GlaxoSmithKline (GSK) said today that it has sold mostly-global rights to its Phase III-bound psoriasis and atopic dermatitis candidate tapinarof (GSK2894512) to Dermavant Sciences for up to £250 million ($330 million).
Dermavant, a Roivant Sciences company focused on dermatology treatments, bought rights to tapinarof that cover all countries except China. However, Dermavant bought global rights to a preclinical topical backup program to tapinarof, and has agreed to be responsible for all development milestones owed to third parties, GSK said.
GSK, Roivant, and Dermavant also agreed to enter into agreements covering tapinarof’s Phase III program and commercial supply.
Tapinarof is a therapeutic aryl hydrocarbon receptor modulating agent (TAMA) that according to a 2017 study binds and activates the aryl hydrocarbon receptor in multiple cell types, including cells of the target tissue-human skin.
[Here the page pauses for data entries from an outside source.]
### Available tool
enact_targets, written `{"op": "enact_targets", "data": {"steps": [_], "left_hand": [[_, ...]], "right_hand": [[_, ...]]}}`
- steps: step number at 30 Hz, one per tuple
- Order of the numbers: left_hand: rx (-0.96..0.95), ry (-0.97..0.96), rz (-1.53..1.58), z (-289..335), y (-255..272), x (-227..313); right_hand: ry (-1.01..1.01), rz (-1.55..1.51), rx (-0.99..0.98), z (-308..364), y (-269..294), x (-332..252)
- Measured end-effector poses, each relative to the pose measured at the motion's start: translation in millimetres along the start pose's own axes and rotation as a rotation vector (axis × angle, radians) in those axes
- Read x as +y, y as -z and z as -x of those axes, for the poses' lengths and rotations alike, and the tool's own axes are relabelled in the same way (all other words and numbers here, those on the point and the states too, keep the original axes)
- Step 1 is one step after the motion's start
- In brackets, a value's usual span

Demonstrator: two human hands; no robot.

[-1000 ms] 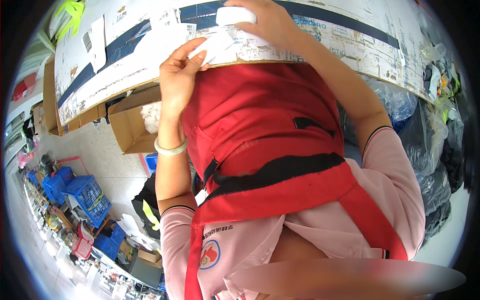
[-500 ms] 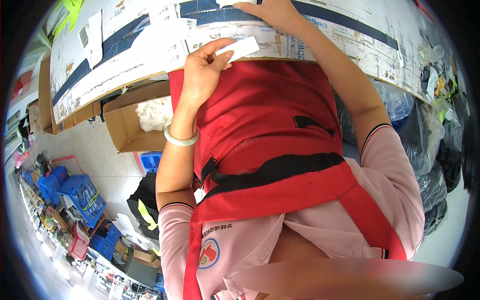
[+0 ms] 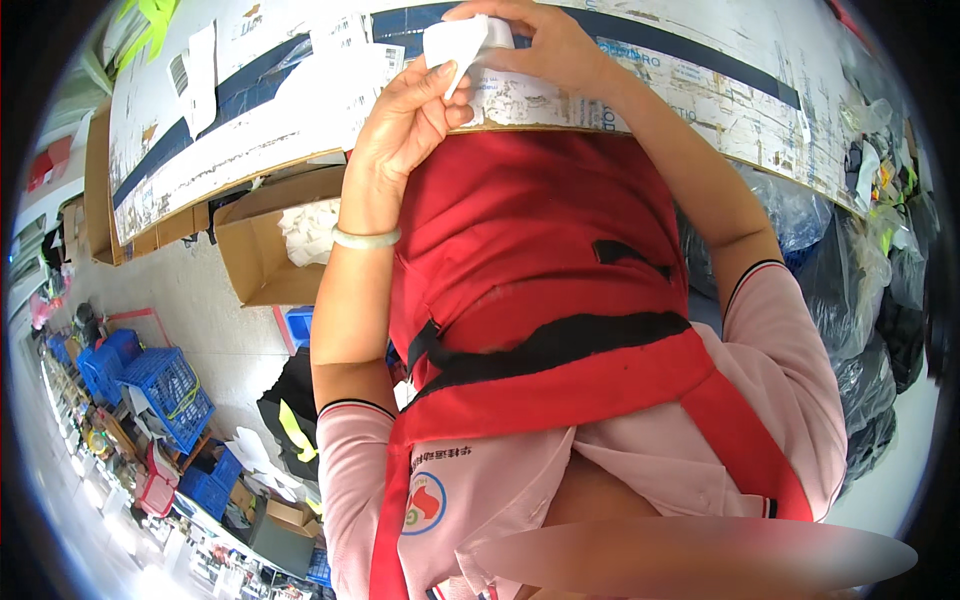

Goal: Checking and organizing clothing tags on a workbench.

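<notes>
Between the thumb and fingers of my left hand is a white strip, perhaps paper or a label, held up at a slant over the table's near edge. Just to its right, my right hand curls around a small white piece; the strip and my fingers partly cover it, so its kind cannot be made out. The two white pieces overlap in view, and whether they touch is unclear. Under both hands lies the work table, topped with worn white printed cardboard.
White tags with barcodes lie on the table's left part. Below its edge stands an open cardboard box with crumpled white material. Blue crates sit on the floor at left. Bags in clear and dark plastic are heaped at right.
My left hand has raised the white strip up beside my right hand. My right hand has come down slightly from the far edge with its white piece, and the two now meet in view.
</notes>
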State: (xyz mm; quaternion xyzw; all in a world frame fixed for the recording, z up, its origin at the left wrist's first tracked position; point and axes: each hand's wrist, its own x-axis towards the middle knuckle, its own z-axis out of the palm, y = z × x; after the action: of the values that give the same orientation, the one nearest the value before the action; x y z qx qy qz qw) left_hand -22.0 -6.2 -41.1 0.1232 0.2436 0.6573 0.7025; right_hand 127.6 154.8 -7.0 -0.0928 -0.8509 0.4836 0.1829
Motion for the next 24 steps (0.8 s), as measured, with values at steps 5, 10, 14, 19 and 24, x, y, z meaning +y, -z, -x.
{"op": "enact_targets", "data": {"steps": [5, 10, 14, 19, 24], "left_hand": [[-0.061, 0.021, 0.038, -2, -7, -2], [-0.020, 0.008, -0.015, -2, -6, 6], [0.189, -0.094, -0.316, -12, -2, 16], [0.478, -0.151, -0.735, -4, -13, 2], [0.372, -0.033, -0.892, -1, -19, -6]], "right_hand": [[-0.172, -0.493, -0.034, 9, -4, 17], [-0.311, -0.575, -0.111, 3, 6, 2], [-0.222, -0.303, 0.002, -14, 9, 20], [-0.170, 0.195, 0.066, -16, 10, 29], [-0.146, 0.454, 0.128, -1, 19, 2]]}}
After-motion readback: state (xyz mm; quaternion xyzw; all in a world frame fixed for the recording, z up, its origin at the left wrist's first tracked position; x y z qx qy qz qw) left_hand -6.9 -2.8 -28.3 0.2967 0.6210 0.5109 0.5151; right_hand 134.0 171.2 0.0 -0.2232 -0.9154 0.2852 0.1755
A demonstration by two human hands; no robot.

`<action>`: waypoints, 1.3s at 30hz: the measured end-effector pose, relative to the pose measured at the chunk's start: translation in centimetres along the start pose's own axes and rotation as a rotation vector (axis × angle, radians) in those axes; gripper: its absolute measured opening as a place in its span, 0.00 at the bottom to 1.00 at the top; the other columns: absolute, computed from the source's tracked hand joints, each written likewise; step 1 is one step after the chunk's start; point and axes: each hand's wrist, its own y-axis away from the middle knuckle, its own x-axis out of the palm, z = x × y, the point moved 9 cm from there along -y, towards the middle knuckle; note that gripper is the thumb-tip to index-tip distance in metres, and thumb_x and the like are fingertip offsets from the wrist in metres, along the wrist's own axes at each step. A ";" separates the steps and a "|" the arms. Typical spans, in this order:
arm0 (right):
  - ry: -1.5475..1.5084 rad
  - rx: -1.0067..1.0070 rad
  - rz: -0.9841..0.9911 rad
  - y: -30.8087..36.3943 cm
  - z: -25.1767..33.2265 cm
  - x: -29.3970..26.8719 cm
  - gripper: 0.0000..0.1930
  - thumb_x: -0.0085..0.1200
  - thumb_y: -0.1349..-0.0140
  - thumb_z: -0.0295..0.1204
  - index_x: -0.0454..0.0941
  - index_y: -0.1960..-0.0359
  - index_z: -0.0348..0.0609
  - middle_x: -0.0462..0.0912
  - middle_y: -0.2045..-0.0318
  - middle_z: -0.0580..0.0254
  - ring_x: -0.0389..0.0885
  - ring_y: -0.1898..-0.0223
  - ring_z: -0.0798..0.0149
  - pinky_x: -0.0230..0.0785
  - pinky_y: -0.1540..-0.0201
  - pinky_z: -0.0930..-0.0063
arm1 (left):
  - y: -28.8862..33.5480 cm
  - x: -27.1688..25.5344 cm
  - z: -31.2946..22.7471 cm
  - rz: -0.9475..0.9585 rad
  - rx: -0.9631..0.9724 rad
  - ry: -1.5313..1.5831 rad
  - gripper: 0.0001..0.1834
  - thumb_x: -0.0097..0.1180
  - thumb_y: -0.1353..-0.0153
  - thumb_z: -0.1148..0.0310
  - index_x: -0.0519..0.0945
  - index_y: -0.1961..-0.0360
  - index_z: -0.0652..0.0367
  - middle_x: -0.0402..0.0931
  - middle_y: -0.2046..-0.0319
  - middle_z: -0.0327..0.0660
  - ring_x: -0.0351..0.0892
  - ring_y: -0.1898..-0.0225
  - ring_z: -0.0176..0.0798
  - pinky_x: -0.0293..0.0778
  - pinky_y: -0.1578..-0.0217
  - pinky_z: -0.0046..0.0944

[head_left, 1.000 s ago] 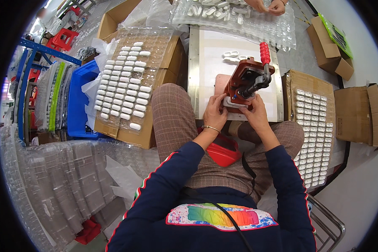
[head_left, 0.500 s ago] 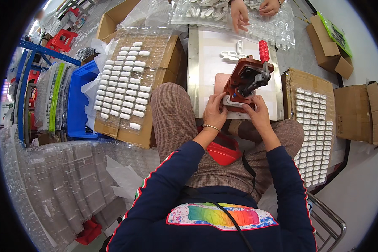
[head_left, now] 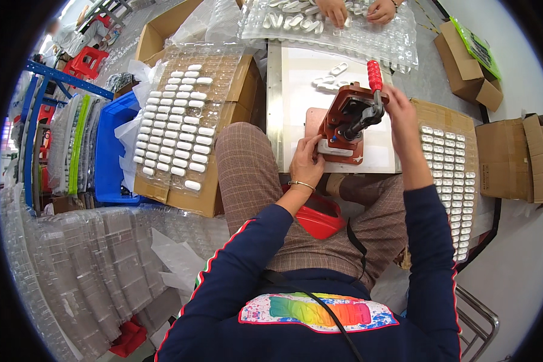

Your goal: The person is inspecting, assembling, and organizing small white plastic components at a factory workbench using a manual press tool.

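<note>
A brown-red hand press (head_left: 346, 120) stands on the white-topped table. It has a black toggle linkage and a red-gripped lever (head_left: 374, 76), which points up. In the base of the press lies a white oval plastic piece (head_left: 335, 150). My left hand (head_left: 305, 163) is closed at the left end of that piece, fingertips against it. My right hand (head_left: 402, 114) is raised at the right of the lever, its fingers partly extended beside the lower end of the red grip. Several loose white oval pieces (head_left: 330, 79) lie on the table behind the press.
A clear tray of white oval pieces (head_left: 181, 130) rests on a carton at left. Another such tray (head_left: 445, 175) is at right. Across the table, another person's hands (head_left: 380, 11) are over a piled clear tray (head_left: 283, 27). A blue bin (head_left: 111, 148) stands far left.
My right hand has left the base of the press and risen to the lever's right side. My left hand stays at the white piece. The other person's hand has drawn back to the tray.
</note>
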 end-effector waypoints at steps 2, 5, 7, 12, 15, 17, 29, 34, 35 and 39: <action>-0.117 -0.019 0.127 -1.9 4.9 3.0 0.15 0.52 0.33 0.34 0.79 0.52 0.37 0.83 0.59 0.60 0.80 0.57 0.70 0.68 0.51 0.81 | 0.0 0.3 0.3 0.006 -0.001 0.010 0.26 0.55 0.51 0.79 0.75 0.47 0.53 0.72 0.57 0.41 0.77 0.68 0.41 0.75 0.65 0.38; -0.078 -0.065 0.270 -2.1 9.8 6.9 0.15 0.50 0.32 0.35 0.80 0.52 0.37 0.83 0.63 0.62 0.79 0.61 0.73 0.70 0.57 0.83 | 0.0 0.2 0.2 0.000 0.021 -0.006 0.26 0.55 0.51 0.79 0.75 0.47 0.53 0.72 0.57 0.41 0.77 0.67 0.41 0.76 0.65 0.38; -0.003 -0.087 0.335 -1.8 11.5 8.0 0.15 0.49 0.31 0.35 0.79 0.52 0.37 0.82 0.67 0.65 0.79 0.66 0.75 0.70 0.63 0.85 | 0.0 0.2 0.2 0.003 0.021 0.004 0.26 0.54 0.51 0.79 0.75 0.47 0.53 0.72 0.57 0.41 0.77 0.67 0.41 0.76 0.65 0.38; -0.145 -0.172 0.350 4.1 15.1 7.9 0.14 0.48 0.31 0.34 0.80 0.55 0.36 0.70 0.79 0.74 0.67 0.79 0.80 0.60 0.78 0.87 | 0.1 0.0 0.3 0.010 -0.029 0.021 0.26 0.54 0.51 0.80 0.75 0.48 0.53 0.72 0.56 0.42 0.78 0.67 0.41 0.76 0.64 0.39; 0.114 -0.229 0.371 9.0 13.9 7.9 0.11 0.50 0.35 0.28 0.82 0.56 0.39 0.71 0.79 0.72 0.68 0.78 0.75 0.64 0.73 0.82 | 0.0 -0.3 0.4 -0.002 -0.040 0.003 0.26 0.54 0.52 0.80 0.75 0.48 0.54 0.72 0.56 0.42 0.78 0.67 0.42 0.76 0.64 0.39; 0.424 -0.768 0.501 12.4 14.2 9.3 0.13 0.54 0.44 0.26 0.83 0.57 0.43 0.70 0.79 0.70 0.70 0.75 0.67 0.69 0.61 0.71 | 0.0 -0.6 -1.2 -0.053 0.077 -0.087 0.27 0.54 0.52 0.81 0.75 0.48 0.54 0.72 0.56 0.42 0.78 0.66 0.42 0.76 0.64 0.39; 0.724 -1.055 0.349 14.5 11.0 10.4 0.18 0.55 0.53 0.21 0.83 0.58 0.45 0.70 0.80 0.70 0.71 0.72 0.64 0.67 0.50 0.64 | 0.0 -0.3 -0.9 -0.049 0.154 -0.087 0.25 0.57 0.50 0.77 0.74 0.47 0.56 0.72 0.55 0.44 0.76 0.59 0.46 0.74 0.58 0.39; 0.327 -0.406 0.301 9.9 15.6 8.4 0.12 0.52 0.36 0.26 0.82 0.53 0.42 0.76 0.79 0.69 0.66 0.81 0.81 0.57 0.80 0.84 | -0.2 0.0 -0.2 -0.006 0.086 -0.002 0.24 0.54 0.49 0.80 0.74 0.48 0.56 0.71 0.56 0.44 0.76 0.67 0.44 0.75 0.63 0.39; 0.243 -0.380 0.241 8.0 16.9 8.2 0.12 0.49 0.32 0.29 0.81 0.53 0.42 0.71 0.83 0.74 0.61 0.83 0.84 0.53 0.82 0.86 | -0.3 0.3 0.0 0.023 0.023 0.015 0.25 0.53 0.50 0.81 0.74 0.48 0.55 0.71 0.57 0.44 0.76 0.67 0.44 0.75 0.63 0.39; 0.074 -0.256 0.305 -0.3 15.3 8.5 0.12 0.46 0.31 0.31 0.82 0.54 0.41 0.70 0.83 0.75 0.66 0.82 0.81 0.57 0.80 0.87 | -0.1 0.2 -0.1 0.019 0.046 -0.009 0.25 0.53 0.50 0.83 0.75 0.48 0.59 0.71 0.57 0.41 0.75 0.67 0.35 0.75 0.64 0.32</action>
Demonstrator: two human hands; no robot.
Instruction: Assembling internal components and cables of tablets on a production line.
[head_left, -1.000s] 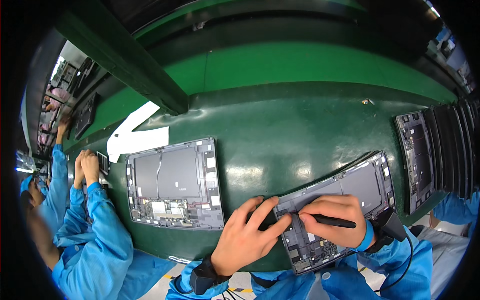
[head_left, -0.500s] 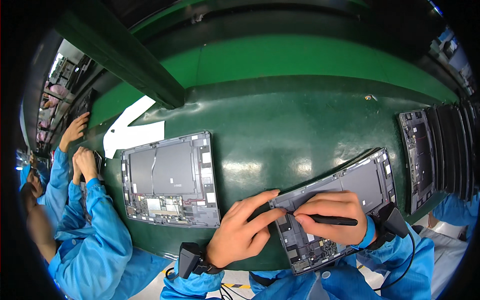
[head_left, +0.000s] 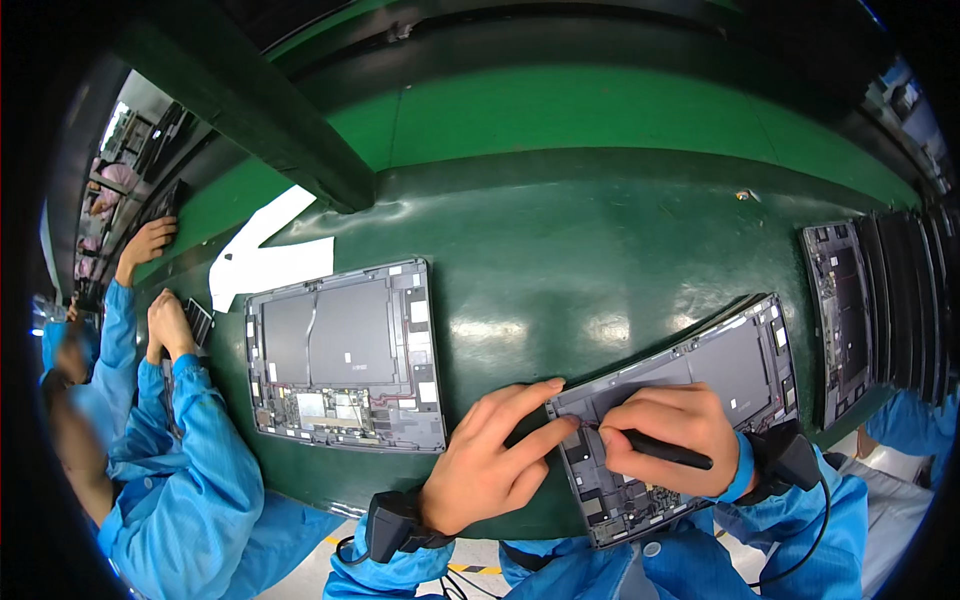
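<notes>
An opened tablet (head_left: 690, 370) lies tilted in front of me, its circuit board and dark inner panel exposed. My left hand (head_left: 490, 455) is open, fingers stretched out, with two fingertips at the tablet's upper left corner. Bent over the tablet's left part, my right hand (head_left: 675, 435) is closed round a slim black pen-shaped tool (head_left: 668, 450). The tool's working tip is hidden behind my fingers. To the left, a second opened tablet (head_left: 340, 350) lies flat, with a ribbon cable across its panel and a board along its near edge.
Several dark tablet housings (head_left: 900, 300) stand in a row at the right, one opened tablet (head_left: 840, 310) leaning in front. White paper (head_left: 275, 265) lies by a dark post (head_left: 290, 130). At the left, a co-worker's hands (head_left: 170, 325) are over another device. A tiny scrap (head_left: 745, 195) lies far right.
My right hand and the black tool have shifted slightly right, and the tool has turned a little. My left hand keeps its place on the corner. The view has moved slightly.
</notes>
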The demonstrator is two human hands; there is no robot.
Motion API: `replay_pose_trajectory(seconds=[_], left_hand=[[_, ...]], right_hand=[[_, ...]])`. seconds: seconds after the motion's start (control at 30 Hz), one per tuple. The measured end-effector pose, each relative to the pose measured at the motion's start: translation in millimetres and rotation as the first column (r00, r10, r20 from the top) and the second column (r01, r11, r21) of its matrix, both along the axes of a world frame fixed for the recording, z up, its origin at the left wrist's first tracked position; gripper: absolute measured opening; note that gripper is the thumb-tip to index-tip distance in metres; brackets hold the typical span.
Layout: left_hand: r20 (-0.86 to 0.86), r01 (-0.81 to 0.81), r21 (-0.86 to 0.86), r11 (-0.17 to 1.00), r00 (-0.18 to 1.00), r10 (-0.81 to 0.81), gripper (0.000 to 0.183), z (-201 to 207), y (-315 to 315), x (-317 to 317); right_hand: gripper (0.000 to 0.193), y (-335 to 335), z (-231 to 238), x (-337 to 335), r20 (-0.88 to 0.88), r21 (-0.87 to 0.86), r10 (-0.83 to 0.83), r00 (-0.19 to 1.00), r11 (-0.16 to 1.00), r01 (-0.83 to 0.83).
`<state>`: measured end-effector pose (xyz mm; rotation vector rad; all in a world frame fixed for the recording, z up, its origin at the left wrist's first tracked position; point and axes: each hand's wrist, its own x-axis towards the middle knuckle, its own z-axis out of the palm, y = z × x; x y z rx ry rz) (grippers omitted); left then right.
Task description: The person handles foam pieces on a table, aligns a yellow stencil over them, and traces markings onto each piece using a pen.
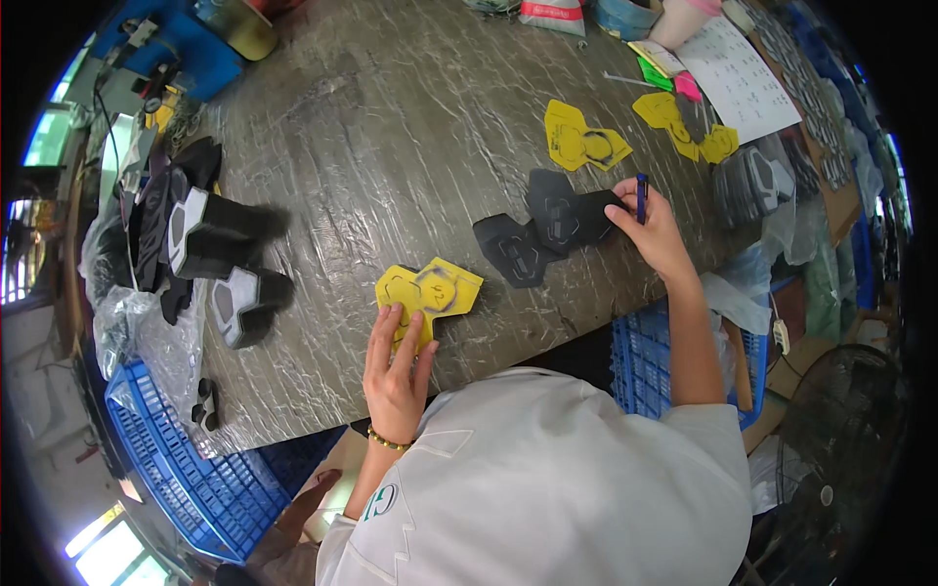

That study also showed tapinarof to moderate proinflammatory cytokine expression in stimulated peripheral blood CD4+ T cells and ex vivo human skin, and impact barrier gene expression in primary human keratinocytes.
Tapinarof met its primary endpoint in a global Phase IIb placebo-controlled dose-ranging study that enrolled 227 adults with plaque psoriasis (NCT02564042) by showing clinically meaningful, dose-dependent improvements over vehicle in the proportion of treated patients who achieved Physician Global Assessment (PGA) scores of clear or almost clear (0 or 1) following 12 weeks of treatment, with a minimum of 2-grade improvement in 5-point PGA score from baseline.
According to GSK, 56% of patients in the tapinarof 1% once-daily group, and 46% of patients in the tapinarof 0.5% once-daily group, achieved 75% or greater improvement in Psoriasis Area and Severity Index scores (PASI 75) after 12 weeks of treatment, compared to 5% in the placebo once-daily group.
In a separate double-blind, placebo-controlled global Phase IIb dose-ranging study that enrolled 247 patients with atopic dermatitis (NCT02564055), tapinarof demonstrated clinically meaningful, dose-dependent improvements over vehicle on the primary endpoint of the study, the proportion of patients with Investigator Global Assessment (IGA) scores of clear or almost clear (0 or 1) after 12 weeks of treatment with a minimum of 2-grade improvement in 5-point IGA score from baseline.
Tapinarof has been assessed as a topical therapy in Phase I and Phase II studies involving over 800 participants.
Pipeline “Cornerstone’
“This will be the cornerstone of Dermavant’s pipeline, and we are grateful for the opportunity to advance its development,” Dermavant Executive Chair Jackie Fouse, Ph.D., said in a statement.
Dermavant agreed to pay GSK £150 million ($198 million) upfront and up to £100 million ($132 million) in payments tied to achieving milestones. The deal is expected to be completed later this year, subject to antitrust clearance and other regulatory approvals.
For GSK, the sell-off of tapinarof continues the pharma giant’s overhaul of its R&D effort under CEO Emma Walmsley, who succeeded Sir Andrew Witty as of March 31, 2017.
GSK has overhauled its R&D pipeline, last year terminating more than 30 clinical and preclinical programs deemed by the company as “unlikely to generate sufficient returns.” GSK also named a new CSO and president, R&D, Hal Barron, M.D., who previously served as president of R&D at Calico (California Life Sciences LLC), a Google-backed company launched in 2013.
“We have taken a strategic decision to divest or partner medicines in our R&D portfolio that are a better fit for other companies allowing us to concentrate our resources on other promising assets,” states John Lepore, M.D., senior vp, R&D pipeline, GSK.
“Tapinarof has the potential to be a first-in-class therapy and a convenient, once-daily topical agent that postpones or potentially eliminates the need for systemic treatment in two of the most common dermatological conditions, psoriasis and atopic dermatitis,” Dr. Lepore adds. “We are confident that Dermavant is well positioned to progress rapidly with the tapinarof development program into Phase III and registration.”
As a result of the GSK deal, tapinarof is one of 31 investigational drugs in 11 therapeutic areas being tested in more than 50 clinical trials by Dermavant and the rest of Roivant’s family of companies.
That family includes Myovant (women’s health), Axovant (neurology), Urovant (urology), Enzyvant (rare diseases), Genevant (RNA therapeutics), Metavant (cardiometabolic diseases), Immunovant (immunology), Altavant (next-generation drug development), Datavant (healthcare data), and Arbutus (hepatitis B).